Exactly as given, transcribe each entry that follows.

[[ DATASET EXCERPTS, beginning ]]

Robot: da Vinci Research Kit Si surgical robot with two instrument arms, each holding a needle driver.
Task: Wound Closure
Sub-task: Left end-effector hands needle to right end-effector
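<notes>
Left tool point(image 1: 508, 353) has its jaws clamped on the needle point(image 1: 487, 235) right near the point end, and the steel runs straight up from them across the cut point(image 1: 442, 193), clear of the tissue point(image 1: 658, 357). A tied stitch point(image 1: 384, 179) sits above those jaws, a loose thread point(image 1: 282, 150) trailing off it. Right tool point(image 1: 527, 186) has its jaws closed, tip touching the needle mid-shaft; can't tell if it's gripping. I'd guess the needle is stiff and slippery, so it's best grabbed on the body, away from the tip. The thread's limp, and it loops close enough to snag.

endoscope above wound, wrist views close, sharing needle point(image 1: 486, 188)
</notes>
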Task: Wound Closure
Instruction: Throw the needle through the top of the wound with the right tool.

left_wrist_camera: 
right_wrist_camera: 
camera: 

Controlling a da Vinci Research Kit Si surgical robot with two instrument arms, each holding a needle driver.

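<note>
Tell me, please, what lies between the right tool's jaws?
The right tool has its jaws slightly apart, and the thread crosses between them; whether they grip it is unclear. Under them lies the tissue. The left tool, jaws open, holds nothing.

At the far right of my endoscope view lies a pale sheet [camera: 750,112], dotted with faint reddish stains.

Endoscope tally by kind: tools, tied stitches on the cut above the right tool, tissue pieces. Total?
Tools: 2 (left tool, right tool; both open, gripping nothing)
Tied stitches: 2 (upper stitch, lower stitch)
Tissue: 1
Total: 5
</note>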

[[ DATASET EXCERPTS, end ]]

◆ **RESULT OF THE TASK**:
Robot: da Vinci Research Kit Si surgical robot with two instrument arms, each holding a needle driver.
Task: Wound Closure
Sub-task: Left end-effector hands needle to right end-effector
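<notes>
Left tool point(image 1: 508, 353) has its jaws clamped on the needle point(image 1: 487, 235) right near the point end, and the steel runs straight up from them across the cut point(image 1: 442, 193), clear of the tissue point(image 1: 658, 357). A tied stitch point(image 1: 384, 179) sits above those jaws, a loose thread point(image 1: 282, 150) trailing off it. Right tool point(image 1: 527, 186) has its jaws closed, tip touching the needle mid-shaft; can't tell if it's gripping. I'd guess the needle is stiff and slippery, so it's best grabbed on the body, away from the tip. The thread's limp, and it loops close enough to snag.

endoscope above wound, wrist views close, sharing needle point(image 1: 486, 188)
</notes>
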Task: Wound Closure
Instruction: Throw the needle through the top of the wound with the right tool.

left_wrist_camera: 
right_wrist_camera: 
camera: 

Controlling a da Vinci Research Kit Si surgical robot with two instrument arms, each holding a needle driver.

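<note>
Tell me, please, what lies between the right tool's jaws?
The right tool has its jaws slightly apart, and the thread crosses between them; whether they grip it is unclear. Under them lies the tissue. The left tool, jaws open, holds nothing.

At the far right of my endoscope view lies a pale sheet [camera: 750,112], dotted with faint reddish stains.

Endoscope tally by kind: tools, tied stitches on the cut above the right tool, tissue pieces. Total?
Tools: 2 (left tool, right tool; both open, gripping nothing)
Tied stitches: 2 (upper stitch, lower stitch)
Tissue: 1
Total: 5
</note>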

Nothing remains to be added to this answer.